§ Problem statement:
For this exercise, retype each line of the material below verbatim and omit any picture.
[Given data — start]
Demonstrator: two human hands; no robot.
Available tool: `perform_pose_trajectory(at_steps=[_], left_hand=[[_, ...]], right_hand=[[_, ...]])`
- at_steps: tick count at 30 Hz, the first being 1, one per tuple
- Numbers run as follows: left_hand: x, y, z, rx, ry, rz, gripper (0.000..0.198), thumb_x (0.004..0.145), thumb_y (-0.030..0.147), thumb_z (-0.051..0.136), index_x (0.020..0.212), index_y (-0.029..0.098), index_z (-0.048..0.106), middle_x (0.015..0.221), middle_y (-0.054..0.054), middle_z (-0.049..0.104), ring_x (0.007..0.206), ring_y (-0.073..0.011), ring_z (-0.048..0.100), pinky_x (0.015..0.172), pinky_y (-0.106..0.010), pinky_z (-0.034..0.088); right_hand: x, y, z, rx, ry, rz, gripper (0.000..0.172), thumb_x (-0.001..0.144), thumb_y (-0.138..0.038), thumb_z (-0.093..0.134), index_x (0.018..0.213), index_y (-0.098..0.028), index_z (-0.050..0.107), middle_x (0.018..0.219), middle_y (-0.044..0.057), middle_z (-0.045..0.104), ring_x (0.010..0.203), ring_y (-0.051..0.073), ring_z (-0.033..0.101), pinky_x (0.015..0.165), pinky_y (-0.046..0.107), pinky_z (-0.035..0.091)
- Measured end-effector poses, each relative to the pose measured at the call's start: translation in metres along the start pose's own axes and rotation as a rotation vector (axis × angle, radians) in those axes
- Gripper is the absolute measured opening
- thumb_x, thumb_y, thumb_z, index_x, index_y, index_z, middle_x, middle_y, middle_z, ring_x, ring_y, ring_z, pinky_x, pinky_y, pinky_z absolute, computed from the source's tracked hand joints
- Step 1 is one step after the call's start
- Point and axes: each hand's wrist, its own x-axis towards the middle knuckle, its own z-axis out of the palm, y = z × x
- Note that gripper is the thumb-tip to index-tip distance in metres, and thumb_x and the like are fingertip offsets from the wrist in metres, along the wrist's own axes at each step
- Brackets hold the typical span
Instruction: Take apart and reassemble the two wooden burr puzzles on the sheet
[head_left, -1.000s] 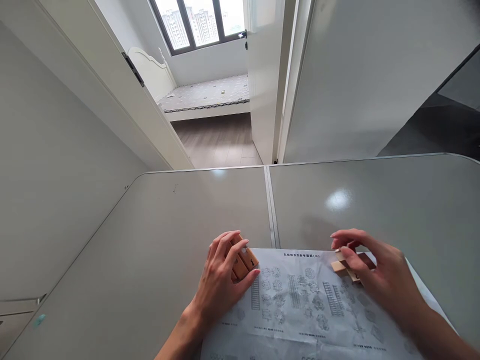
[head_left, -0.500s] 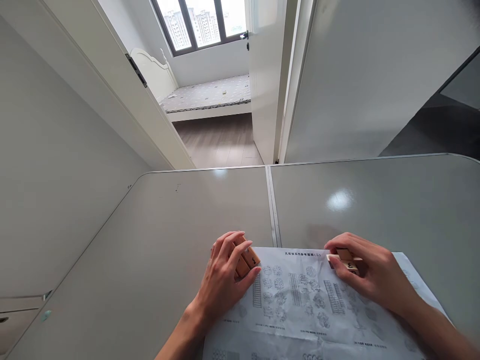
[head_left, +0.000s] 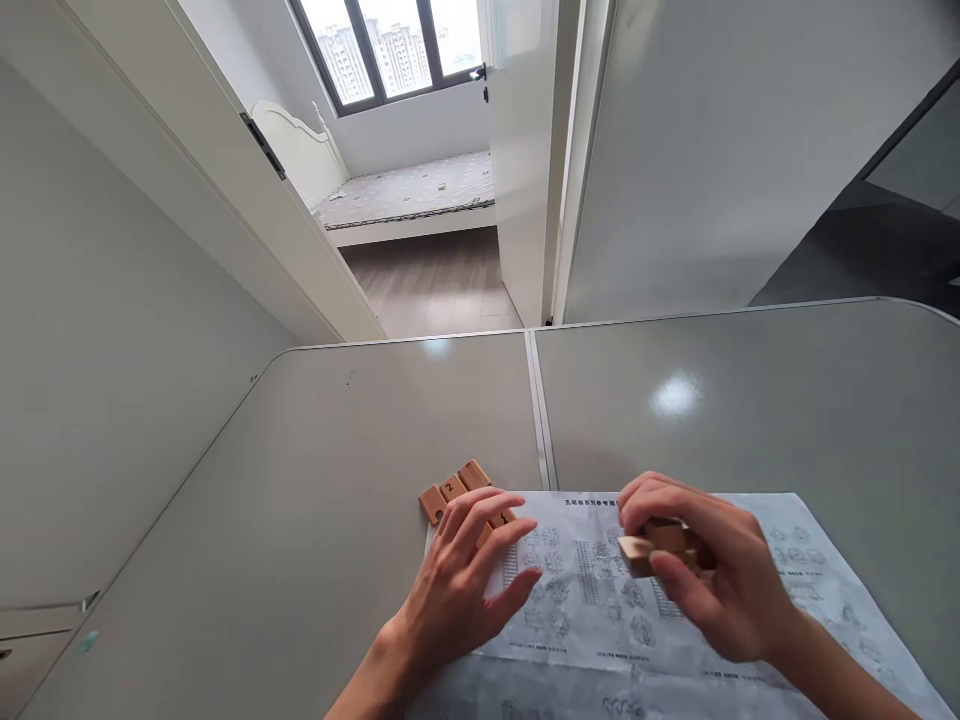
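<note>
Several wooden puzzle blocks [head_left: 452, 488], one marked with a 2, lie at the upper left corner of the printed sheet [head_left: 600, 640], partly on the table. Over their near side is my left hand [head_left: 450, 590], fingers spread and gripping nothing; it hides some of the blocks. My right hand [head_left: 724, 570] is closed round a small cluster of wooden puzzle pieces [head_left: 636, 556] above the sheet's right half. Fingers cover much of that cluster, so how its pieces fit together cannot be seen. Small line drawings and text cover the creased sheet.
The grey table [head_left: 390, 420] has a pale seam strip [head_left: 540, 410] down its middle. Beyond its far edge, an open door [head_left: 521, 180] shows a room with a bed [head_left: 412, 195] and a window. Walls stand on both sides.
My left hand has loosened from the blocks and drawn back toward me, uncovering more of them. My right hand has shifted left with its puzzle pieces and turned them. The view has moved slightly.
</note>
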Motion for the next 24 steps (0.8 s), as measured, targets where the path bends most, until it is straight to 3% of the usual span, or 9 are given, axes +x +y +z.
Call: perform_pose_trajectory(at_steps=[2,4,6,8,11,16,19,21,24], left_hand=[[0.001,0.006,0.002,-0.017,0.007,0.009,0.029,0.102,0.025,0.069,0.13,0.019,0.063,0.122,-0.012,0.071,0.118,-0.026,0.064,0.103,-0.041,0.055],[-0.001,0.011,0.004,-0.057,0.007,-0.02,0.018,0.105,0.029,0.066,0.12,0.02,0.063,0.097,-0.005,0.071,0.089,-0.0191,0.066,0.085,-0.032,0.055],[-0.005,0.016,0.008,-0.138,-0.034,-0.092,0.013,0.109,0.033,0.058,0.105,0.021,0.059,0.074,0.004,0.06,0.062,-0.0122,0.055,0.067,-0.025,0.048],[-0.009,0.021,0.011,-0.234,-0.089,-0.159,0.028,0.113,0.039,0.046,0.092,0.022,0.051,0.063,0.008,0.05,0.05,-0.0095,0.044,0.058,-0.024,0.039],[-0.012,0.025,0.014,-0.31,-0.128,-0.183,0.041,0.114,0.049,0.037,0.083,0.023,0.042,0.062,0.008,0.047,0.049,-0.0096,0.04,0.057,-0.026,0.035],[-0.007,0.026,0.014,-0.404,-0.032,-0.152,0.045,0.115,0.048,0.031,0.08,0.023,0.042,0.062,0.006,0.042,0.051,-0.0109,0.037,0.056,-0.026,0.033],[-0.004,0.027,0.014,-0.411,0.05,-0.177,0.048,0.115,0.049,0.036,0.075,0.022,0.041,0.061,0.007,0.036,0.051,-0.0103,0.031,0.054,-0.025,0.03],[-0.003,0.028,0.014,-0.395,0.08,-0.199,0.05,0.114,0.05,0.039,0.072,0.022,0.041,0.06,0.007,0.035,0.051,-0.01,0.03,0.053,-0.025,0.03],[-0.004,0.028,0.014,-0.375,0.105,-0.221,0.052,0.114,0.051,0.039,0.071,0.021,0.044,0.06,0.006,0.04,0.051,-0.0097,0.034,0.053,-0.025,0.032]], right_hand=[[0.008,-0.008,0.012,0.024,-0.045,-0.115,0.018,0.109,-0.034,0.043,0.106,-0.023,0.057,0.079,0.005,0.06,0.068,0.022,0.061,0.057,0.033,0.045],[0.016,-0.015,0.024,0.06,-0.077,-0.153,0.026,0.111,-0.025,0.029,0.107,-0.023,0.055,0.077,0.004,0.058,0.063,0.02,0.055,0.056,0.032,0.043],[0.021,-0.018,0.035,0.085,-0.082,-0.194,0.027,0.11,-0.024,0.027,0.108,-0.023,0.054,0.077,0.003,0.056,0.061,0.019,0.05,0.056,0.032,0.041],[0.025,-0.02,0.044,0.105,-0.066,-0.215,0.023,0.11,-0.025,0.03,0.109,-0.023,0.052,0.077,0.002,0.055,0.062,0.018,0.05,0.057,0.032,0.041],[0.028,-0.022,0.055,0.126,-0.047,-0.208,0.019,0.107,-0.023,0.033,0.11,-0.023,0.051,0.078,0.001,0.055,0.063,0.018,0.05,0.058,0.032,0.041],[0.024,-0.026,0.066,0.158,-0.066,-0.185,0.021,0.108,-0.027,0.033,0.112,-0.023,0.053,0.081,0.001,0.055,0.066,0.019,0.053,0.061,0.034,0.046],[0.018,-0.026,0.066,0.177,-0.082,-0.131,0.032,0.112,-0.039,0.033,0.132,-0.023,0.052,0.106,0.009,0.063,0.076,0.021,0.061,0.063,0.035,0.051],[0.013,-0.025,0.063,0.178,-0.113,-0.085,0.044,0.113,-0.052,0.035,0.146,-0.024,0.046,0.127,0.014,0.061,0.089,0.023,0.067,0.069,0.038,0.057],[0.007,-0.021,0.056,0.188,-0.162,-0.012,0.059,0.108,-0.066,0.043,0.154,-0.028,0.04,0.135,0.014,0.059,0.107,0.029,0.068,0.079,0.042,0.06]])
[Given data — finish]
§ Task response:
Demonstrator: two human hands; no robot.
Available tool: `perform_pose_trajectory(at_steps=[_], left_hand=[[_, ...]], right_hand=[[_, ...]])`
- at_steps: tick count at 30 Hz, the first being 1, one per tuple
- Numbers run as follows: left_hand: x, y, z, rx, ry, rz, gripper (0.000..0.198), thumb_x (0.004..0.145), thumb_y (-0.030..0.147), thumb_z (-0.051..0.136), index_x (0.020..0.212), index_y (-0.029..0.098), index_z (-0.048..0.106), middle_x (0.015..0.221), middle_y (-0.054..0.054), middle_z (-0.049..0.104), ring_x (0.007..0.206), ring_y (-0.073..0.011), ring_z (-0.048..0.100), pinky_x (0.015..0.172), pinky_y (-0.106..0.010), pinky_z (-0.034..0.088); right_hand: x, y, z, rx, ry, rz, gripper (0.000..0.172), thumb_x (-0.001..0.144), thumb_y (-0.138..0.038), thumb_z (-0.093..0.134), index_x (0.018..0.213), index_y (-0.098..0.028), index_z (-0.050..0.107), middle_x (0.018..0.219), middle_y (-0.044..0.057), middle_z (-0.045..0.104), ring_x (0.010..0.203), ring_y (-0.051..0.073), ring_z (-0.033..0.101), pinky_x (0.015..0.165), pinky_y (-0.046..0.107), pinky_z (-0.035..0.091)
- Measured end-effector poses, each relative to the pose measured at the call's start: translation in metres along the start pose's own axes and rotation as a rotation vector (axis × angle, radians) in those axes
- Gripper is the absolute measured opening
- thumb_x, thumb_y, thumb_z, index_x, index_y, index_z, middle_x, middle_y, middle_z, ring_x, ring_y, ring_z, pinky_x, pinky_y, pinky_z absolute, computed from the source's tracked hand joints
- Step 1 is one step after the call's start
- Point and axes: each hand's wrist, its own x-axis towards the middle knuckle, its own z-axis out of the palm, y = z × x
- Note that gripper is the thumb-tip to index-tip distance in metres, and thumb_x and the like are fingertip offsets from the wrist in metres, along the wrist's own axes at each step
- Brackets hold the typical span
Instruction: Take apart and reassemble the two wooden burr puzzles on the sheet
[head_left, -1.000s] 
[head_left, -0.500s] 
[head_left, +0.000s] 
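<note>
Several wooden puzzle blocks [head_left: 452, 488], one marked with a 2, lie at the upper left corner of the printed sheet [head_left: 600, 640], partly on the table. Over their near side is my left hand [head_left: 450, 590], fingers spread and gripping nothing; it hides some of the blocks. My right hand [head_left: 724, 570] is closed round a small cluster of wooden puzzle pieces [head_left: 636, 556] above the sheet's right half. Fingers cover much of that cluster, so how its pieces fit together cannot be seen. Small line drawings and text cover the creased sheet.
The grey table [head_left: 390, 420] has a pale seam strip [head_left: 540, 410] down its middle. Beyond its far edge, an open door [head_left: 521, 180] shows a room with a bed [head_left: 412, 195] and a window. Walls stand on both sides.
My left hand has loosened from the blocks and drawn back toward me, uncovering more of them. My right hand has shifted left with its puzzle pieces and turned them. The view has moved slightly.
</note>
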Motion for the next 24 steps (0.8 s), as measured, targets where the path bends most, until it is straight to 3% of the usual span, or 9 are given, axes +x +y +z.
Call: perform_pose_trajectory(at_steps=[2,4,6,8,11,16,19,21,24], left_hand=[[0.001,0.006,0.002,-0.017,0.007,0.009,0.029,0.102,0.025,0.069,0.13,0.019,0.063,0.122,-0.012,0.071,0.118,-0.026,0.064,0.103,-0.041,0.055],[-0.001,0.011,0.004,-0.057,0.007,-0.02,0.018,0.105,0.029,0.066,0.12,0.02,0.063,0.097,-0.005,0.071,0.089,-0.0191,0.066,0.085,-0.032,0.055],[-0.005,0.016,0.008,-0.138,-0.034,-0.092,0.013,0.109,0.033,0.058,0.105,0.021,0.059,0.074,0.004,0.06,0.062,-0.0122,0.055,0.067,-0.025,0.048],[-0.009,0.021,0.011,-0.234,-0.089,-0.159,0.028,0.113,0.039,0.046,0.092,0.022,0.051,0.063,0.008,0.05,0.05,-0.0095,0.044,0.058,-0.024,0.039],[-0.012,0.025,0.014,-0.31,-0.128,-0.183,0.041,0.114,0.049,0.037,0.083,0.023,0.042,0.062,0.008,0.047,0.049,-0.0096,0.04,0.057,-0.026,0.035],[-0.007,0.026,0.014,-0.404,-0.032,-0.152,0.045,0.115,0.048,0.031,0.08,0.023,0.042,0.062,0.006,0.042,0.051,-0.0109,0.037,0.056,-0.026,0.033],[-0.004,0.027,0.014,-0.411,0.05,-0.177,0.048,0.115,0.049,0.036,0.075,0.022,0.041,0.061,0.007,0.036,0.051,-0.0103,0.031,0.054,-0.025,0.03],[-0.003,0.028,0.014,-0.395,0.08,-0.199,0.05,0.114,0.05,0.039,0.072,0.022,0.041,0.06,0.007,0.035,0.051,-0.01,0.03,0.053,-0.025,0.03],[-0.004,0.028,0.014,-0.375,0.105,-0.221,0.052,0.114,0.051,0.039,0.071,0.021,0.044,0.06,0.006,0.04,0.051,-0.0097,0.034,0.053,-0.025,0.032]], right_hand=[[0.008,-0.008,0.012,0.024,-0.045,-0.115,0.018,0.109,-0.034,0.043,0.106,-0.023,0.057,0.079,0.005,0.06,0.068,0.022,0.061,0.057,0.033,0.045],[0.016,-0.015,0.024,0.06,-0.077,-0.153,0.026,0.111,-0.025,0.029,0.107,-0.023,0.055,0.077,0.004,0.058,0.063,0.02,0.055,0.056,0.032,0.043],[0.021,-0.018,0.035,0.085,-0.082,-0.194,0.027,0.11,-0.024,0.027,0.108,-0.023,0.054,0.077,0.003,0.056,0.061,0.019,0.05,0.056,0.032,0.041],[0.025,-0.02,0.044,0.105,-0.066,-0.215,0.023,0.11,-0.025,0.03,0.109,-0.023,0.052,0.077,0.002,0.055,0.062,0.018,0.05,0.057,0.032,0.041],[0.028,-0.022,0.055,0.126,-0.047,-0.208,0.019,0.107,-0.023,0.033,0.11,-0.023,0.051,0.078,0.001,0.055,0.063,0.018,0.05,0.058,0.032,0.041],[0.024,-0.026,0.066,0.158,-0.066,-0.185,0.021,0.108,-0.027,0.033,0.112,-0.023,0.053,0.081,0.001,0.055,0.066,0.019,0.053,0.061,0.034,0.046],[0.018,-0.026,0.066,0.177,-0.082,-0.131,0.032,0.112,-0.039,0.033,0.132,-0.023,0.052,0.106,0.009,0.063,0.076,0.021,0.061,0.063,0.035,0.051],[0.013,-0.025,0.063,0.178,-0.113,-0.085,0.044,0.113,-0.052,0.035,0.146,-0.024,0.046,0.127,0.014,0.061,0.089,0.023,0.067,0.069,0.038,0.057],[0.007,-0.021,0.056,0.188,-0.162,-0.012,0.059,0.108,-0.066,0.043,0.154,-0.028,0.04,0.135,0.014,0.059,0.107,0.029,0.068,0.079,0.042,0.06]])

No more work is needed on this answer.